Instructions for the task -
From the records below, copy out exactly the lines from the one containing "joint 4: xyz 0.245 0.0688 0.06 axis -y" to the one containing "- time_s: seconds", both included. Add nothing else.

Material for this task -
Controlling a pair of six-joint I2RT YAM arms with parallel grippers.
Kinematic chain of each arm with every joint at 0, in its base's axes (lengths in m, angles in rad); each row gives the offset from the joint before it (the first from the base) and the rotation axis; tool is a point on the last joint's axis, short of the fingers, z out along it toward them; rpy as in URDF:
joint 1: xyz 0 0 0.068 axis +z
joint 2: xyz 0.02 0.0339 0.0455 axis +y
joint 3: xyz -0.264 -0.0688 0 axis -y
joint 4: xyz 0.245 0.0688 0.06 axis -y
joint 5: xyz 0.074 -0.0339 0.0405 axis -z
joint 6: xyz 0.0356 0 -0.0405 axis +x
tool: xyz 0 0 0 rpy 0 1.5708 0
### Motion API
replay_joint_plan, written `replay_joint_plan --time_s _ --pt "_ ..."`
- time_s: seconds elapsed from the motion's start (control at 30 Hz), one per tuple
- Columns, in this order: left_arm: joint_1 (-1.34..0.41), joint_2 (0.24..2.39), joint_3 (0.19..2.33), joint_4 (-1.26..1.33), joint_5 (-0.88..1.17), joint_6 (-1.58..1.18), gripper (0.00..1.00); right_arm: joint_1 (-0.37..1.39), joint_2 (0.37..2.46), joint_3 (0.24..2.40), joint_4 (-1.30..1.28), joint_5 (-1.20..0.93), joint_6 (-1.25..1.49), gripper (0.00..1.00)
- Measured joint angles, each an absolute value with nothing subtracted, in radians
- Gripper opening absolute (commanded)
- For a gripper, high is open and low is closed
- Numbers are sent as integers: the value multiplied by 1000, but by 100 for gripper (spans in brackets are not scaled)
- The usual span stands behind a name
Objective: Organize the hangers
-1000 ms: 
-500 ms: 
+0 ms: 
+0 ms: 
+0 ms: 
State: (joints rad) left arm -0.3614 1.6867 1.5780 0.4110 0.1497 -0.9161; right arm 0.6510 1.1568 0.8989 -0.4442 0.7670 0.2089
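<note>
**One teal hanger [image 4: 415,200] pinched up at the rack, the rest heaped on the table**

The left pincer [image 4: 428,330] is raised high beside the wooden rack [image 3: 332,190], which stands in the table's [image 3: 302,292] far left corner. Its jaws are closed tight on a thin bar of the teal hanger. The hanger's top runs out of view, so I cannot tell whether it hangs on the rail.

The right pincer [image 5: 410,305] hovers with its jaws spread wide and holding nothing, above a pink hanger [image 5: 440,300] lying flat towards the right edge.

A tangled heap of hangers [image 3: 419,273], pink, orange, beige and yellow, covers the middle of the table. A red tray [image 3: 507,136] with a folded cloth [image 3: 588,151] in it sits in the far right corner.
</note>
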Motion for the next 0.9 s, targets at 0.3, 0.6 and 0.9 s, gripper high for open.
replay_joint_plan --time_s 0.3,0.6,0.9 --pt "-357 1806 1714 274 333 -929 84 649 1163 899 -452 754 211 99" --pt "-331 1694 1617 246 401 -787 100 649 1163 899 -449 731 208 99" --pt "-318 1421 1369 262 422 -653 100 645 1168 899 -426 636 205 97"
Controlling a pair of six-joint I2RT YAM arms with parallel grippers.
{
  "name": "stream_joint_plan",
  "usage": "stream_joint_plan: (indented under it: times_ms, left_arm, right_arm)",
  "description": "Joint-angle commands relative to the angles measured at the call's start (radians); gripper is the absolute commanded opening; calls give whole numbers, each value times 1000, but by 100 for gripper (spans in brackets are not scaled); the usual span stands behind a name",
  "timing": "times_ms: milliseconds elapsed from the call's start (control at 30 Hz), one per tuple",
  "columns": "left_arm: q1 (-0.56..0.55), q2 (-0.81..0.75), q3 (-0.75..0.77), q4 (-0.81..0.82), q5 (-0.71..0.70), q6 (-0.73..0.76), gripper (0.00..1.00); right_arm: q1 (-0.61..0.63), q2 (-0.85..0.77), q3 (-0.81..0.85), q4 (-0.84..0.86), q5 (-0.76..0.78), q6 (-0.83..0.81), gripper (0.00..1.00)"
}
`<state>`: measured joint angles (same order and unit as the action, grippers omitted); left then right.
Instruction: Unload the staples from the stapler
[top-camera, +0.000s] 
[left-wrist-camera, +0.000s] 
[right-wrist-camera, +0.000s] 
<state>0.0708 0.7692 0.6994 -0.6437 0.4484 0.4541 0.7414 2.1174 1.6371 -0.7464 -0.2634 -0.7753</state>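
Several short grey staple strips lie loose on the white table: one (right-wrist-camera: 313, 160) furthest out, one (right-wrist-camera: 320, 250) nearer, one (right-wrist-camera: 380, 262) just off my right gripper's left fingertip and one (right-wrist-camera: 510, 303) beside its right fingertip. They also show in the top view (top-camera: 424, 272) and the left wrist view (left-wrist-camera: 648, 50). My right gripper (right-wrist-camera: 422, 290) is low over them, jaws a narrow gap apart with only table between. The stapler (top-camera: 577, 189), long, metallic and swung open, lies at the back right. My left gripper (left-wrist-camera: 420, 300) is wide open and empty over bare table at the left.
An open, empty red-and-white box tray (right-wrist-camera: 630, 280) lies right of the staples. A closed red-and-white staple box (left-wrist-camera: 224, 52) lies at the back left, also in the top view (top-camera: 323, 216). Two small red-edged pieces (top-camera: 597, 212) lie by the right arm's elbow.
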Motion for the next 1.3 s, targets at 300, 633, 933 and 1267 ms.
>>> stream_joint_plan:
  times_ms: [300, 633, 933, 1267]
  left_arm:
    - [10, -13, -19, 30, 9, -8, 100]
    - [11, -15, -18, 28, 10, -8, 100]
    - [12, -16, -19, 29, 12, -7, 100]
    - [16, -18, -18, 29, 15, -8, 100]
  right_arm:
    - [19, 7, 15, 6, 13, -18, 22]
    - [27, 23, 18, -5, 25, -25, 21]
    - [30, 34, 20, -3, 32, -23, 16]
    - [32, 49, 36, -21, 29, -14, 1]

Answer area -
joint 4: xyz 0.245 0.0688 0.06 axis -y
joint 5: xyz 0.074 -0.0339 0.0405 axis -z
joint 6: xyz 0.0356 0 -0.0405 axis +x
tool: xyz 0 0 0 rpy 0 1.5708 0
### Motion API
replay_joint_plan, written `replay_joint_plan --time_s _ --pt "_ ..."`
- time_s: seconds elapsed from the motion's start (control at 30 Hz), one per tuple

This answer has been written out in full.